All of the data is to be printed again exactly as it appears.

————————

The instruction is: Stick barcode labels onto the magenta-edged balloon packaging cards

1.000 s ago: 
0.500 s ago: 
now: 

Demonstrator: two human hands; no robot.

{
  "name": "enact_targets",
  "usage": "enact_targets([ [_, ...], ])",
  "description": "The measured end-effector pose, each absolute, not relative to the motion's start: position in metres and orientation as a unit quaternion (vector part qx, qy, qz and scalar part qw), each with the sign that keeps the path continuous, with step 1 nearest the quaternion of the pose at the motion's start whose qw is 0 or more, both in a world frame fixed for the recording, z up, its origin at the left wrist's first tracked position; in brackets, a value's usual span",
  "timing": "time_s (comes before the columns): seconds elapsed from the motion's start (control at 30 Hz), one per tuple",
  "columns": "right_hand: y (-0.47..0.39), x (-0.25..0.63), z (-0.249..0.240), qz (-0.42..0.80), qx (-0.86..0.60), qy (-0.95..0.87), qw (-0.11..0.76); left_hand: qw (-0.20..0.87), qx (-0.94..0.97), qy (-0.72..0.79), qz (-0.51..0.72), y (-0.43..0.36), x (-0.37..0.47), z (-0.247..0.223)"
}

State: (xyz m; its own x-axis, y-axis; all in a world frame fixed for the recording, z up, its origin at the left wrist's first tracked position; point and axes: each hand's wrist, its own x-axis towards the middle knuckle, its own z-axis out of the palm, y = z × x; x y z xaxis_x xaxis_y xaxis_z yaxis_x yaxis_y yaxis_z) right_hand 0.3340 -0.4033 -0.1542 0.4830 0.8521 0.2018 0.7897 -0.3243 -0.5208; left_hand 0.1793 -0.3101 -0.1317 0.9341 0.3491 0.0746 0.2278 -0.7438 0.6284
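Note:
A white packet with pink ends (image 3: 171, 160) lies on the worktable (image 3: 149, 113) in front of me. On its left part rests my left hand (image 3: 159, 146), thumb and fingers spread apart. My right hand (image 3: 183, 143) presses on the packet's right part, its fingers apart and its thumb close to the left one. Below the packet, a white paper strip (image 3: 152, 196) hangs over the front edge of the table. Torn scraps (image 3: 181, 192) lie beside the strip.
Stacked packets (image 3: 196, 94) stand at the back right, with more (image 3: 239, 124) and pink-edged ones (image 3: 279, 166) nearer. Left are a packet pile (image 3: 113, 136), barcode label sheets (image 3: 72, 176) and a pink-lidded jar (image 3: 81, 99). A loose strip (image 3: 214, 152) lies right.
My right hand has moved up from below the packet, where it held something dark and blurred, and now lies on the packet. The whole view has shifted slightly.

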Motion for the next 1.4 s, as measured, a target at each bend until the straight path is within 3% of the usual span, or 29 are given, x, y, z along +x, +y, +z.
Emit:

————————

▶ **WRITTEN ANSWER**:
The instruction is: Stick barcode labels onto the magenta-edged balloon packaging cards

1.000 s ago: 
0.500 s ago: 
now: 

Demonstrator: two human hands; no robot.

{
  "name": "enact_targets",
  "usage": "enact_targets([ [_, ...], ])",
  "description": "The measured end-effector pose, each absolute, not relative to the motion's start: position in metres and orientation as a unit quaternion (vector part qx, qy, qz and scalar part qw), each with the sign that keeps the path continuous, with step 1 nearest the quaternion of the pose at the motion's start whose qw is 0 or more, both in a world frame fixed for the recording, z up, its origin at the left wrist's first tracked position; in brackets, a value's usual span",
  "timing": "time_s (comes before the columns): seconds elapsed from the motion's start (control at 30 Hz), one per tuple",
  "columns": "right_hand: y (-0.47..0.39), x (-0.25..0.63), z (-0.249..0.240), qz (-0.42..0.80), qx (-0.86..0.60), qy (-0.95..0.87), qw (-0.11..0.76); left_hand: qw (-0.20..0.87), qx (-0.94..0.97), qy (-0.72..0.79), qz (-0.51..0.72), y (-0.43..0.36), x (-0.37..0.47), z (-0.247..0.223)"
}

State: (xyz m; its own x-axis, y-axis; all in a world frame fixed for the recording, z up, its origin at the left wrist's first tracked position; point and axes: each hand's wrist, its own x-axis towards the middle knuckle, its own z-axis out of the palm, y = z × x; x y z xaxis_x xaxis_y xaxis_z yaxis_x yaxis_y yaxis_z) right_hand 0.3340 -0.4033 -0.1542 0.4830 0.8521 0.2018 0.7897 -0.3243 -0.5208; left_hand 0.1793 -0.3101 -0.1317 0.9341 0.3491 0.0746 0.2278 -0.7438 0.6284
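Note:
A white packet with pink ends (image 3: 171, 160) lies on the worktable (image 3: 149, 113) in front of me. On its left part rests my left hand (image 3: 159, 146), thumb and fingers spread apart. My right hand (image 3: 183, 143) presses on the packet's right part, its fingers apart and its thumb close to the left one. Below the packet, a white paper strip (image 3: 152, 196) hangs over the front edge of the table. Torn scraps (image 3: 181, 192) lie beside the strip.
Stacked packets (image 3: 196, 94) stand at the back right, with more (image 3: 239, 124) and pink-edged ones (image 3: 279, 166) nearer. Left are a packet pile (image 3: 113, 136), barcode label sheets (image 3: 72, 176) and a pink-lidded jar (image 3: 81, 99). A loose strip (image 3: 214, 152) lies right.
My right hand has moved up from below the packet, where it held something dark and blurred, and now lies on the packet. The whole view has shifted slightly.
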
Motion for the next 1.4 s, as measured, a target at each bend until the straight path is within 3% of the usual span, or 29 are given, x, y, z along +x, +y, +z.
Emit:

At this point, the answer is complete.